I am going to replace the bearings in my jet pump and the impeller for the cooling system. Is there any tricks or any problems that I need to watch out for? I know to install the bearings I am going to need to have access to a press and I am trying to get that lined up still. I have a model L pump.


----------



## Lil' Blue Rude (Mar 21, 2014)

Been a while since I've had mine apart but think there's a certain way the bearing needs to go on, heard they don't last but a couple minutes if they go on backwards.
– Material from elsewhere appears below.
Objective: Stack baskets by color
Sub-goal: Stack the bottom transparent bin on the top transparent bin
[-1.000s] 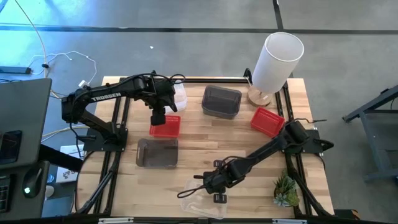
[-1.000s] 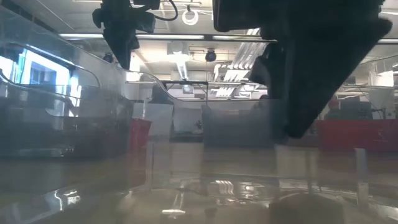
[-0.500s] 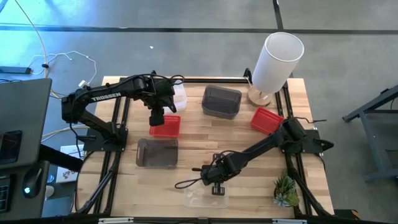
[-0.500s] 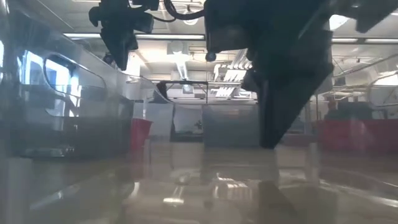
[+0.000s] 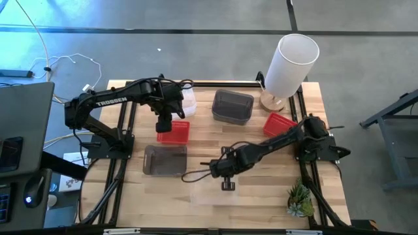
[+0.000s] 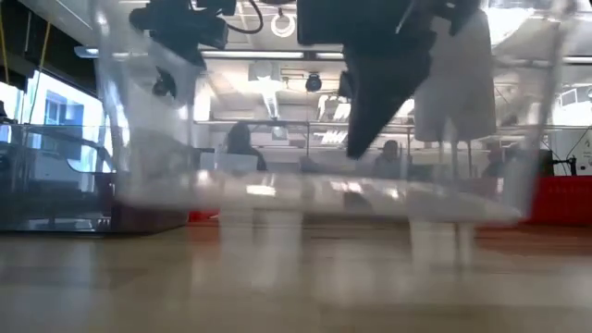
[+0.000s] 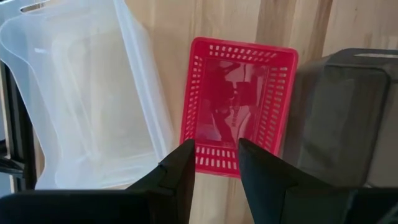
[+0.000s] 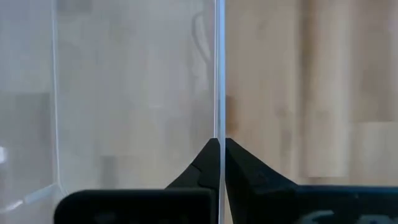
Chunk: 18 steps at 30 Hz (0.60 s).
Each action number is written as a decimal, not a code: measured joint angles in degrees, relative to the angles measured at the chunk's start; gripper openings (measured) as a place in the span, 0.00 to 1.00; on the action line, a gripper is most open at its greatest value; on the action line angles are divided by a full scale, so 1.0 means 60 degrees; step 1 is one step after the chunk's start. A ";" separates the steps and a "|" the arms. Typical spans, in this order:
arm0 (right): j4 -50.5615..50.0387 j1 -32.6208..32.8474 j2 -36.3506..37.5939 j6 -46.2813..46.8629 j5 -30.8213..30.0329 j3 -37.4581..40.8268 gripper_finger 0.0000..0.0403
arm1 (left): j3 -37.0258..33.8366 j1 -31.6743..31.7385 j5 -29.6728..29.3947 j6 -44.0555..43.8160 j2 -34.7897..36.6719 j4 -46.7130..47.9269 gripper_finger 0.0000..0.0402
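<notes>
My right gripper (image 8: 221, 149) is shut on a clear basket (image 6: 314, 185), which hangs above the table's near middle. My left gripper (image 7: 216, 155) hovers open over a red mesh basket (image 7: 239, 118), touching nothing; that basket rests on its base (image 5: 174, 132). Beside it stand a clear basket (image 7: 81, 99) and a dark grey basket (image 7: 348, 118). In the high view my right gripper (image 5: 227, 186) is near the table's middle and my left gripper (image 5: 164, 126) is at far left. My right gripper pinches one thin upright wall of the clear basket (image 8: 219, 93) between its two fingers, one finger on each side of the wall. The fingers come from above, slanting down. The basket hangs below them, its base (image 6: 314, 208) clear of the table.
A dark grey basket (image 5: 232, 106) stands at far centre, another (image 5: 164, 160) at near left. A second red basket (image 5: 279, 125) lies at right. A tall white cylinder (image 5: 287, 62) stands at the far right corner and a small plant (image 5: 300, 201) at near right.
My right gripper has moved from the table's near edge toward the far edge and up, taking the clear basket with it. The basket, which stood on the table, now hangs clear of it.
</notes>
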<state>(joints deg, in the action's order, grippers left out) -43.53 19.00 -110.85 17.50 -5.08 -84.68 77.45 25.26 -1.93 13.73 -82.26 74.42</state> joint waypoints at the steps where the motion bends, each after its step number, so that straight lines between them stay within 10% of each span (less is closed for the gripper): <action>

Just take your time and make sure where everything goes, pretty simple swap.


----------



## Whitaker201 (Mar 24, 2014)

I chicken'd out after I pulled the shaft out since I didn't have access to a press. So I dropped it off at lunch to get the bearings/seals replaced at the local boat shop and picking it up this evening. Now I just have to put it back together.


----------



## smackdaddy53 (Mar 25, 2014)

Lil' Blue Rude said:


> Been a while since I've had mine apart but think there's a certain way the bearing needs to go on, heard they don't last but a couple minutes if they go on backwards. Just take your time and make sure where everything goes, pretty simple swap.


The way the impeller pulls the shaft downward the bearing has to go in where the open part where you can see the balls is facing up. If you put it in backward the thrust will physically pull the bearing apart.


----------